BEGIN Data extract
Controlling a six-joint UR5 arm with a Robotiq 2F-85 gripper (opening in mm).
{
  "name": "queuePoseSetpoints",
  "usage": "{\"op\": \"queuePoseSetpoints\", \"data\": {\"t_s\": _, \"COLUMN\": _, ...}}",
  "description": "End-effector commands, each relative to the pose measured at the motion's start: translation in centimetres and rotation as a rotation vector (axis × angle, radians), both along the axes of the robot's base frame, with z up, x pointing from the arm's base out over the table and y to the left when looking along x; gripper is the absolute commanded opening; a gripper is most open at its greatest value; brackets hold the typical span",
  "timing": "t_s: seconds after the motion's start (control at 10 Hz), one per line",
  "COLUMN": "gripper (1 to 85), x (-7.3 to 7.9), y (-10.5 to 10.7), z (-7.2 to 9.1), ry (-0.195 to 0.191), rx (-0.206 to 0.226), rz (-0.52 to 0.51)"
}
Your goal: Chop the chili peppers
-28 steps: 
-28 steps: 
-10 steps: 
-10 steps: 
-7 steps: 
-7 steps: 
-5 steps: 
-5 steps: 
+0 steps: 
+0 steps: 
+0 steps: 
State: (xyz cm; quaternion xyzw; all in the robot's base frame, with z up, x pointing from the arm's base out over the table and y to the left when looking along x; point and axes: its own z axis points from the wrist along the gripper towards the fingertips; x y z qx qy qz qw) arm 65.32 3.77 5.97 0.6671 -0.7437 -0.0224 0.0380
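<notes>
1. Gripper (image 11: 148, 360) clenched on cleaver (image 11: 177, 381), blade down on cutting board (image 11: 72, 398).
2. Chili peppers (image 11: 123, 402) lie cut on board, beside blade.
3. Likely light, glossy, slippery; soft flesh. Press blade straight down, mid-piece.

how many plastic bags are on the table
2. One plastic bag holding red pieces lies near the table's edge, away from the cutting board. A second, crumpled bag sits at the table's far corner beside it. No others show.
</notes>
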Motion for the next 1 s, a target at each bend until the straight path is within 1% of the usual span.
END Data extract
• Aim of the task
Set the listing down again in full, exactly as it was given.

• Completed task
Controlling a six-joint UR5 arm with a Robotiq 2F-85 gripper (opening in mm).
{
  "name": "queuePoseSetpoints",
  "usage": "{\"op\": \"queuePoseSetpoints\", \"data\": {\"t_s\": _, \"COLUMN\": _, ...}}",
  "description": "End-effector commands, each relative to the pose measured at the motion's start: translation in centimetres and rotation as a rotation vector (axis × angle, radians), both along the axes of the robot's base frame, with z up, x pointing from the arm's base out over the table and y to the left when looking along x; gripper is the absolute commanded opening; a gripper is most open at its greatest value; brackets hold the typical span",
  "timing": "t_s: seconds after the motion's start (control at 10 Hz), one per line",
  "COLUMN": "gripper (1 to 85), x (-7.3 to 7.9), y (-10.5 to 10.7), z (-7.2 to 9.1), ry (-0.195 to 0.191), rx (-0.206 to 0.226), rz (-0.52 to 0.51)"
}
Your goal: Chop the chili peppers
-28 steps: 
-28 steps: 
-10 steps: 
-10 steps: 
-7 steps: 
-7 steps: 
-5 steps: 
-5 steps: 
+0 steps: 
+0 steps: 
+0 steps: 
State: (xyz cm; quaternion xyzw; all in the robot's base frame, with z up, x pointing from the arm's base out over the table and y to the left when looking along x; point and axes: its own z axis points from the wrist along the gripper towards the fingertips; x y z qx qy qz qw) arm 65.32 3.77 5.97 0.6671 -0.7437 -0.0224 0.0380
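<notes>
1. Gripper (image 11: 148, 360) clenched on cleaver (image 11: 177, 381), blade down on cutting board (image 11: 72, 398).
2. Chili peppers (image 11: 123, 402) lie cut on board, beside blade.
3. Likely light, glossy, slippery; soft flesh. Press blade straight down, mid-piece.

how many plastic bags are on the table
2. One plastic bag holding red pieces lies near the table's edge, away from the cutting board. A second, crumpled bag sits at the table's far corner beside it. No others show.
</notes>
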Motion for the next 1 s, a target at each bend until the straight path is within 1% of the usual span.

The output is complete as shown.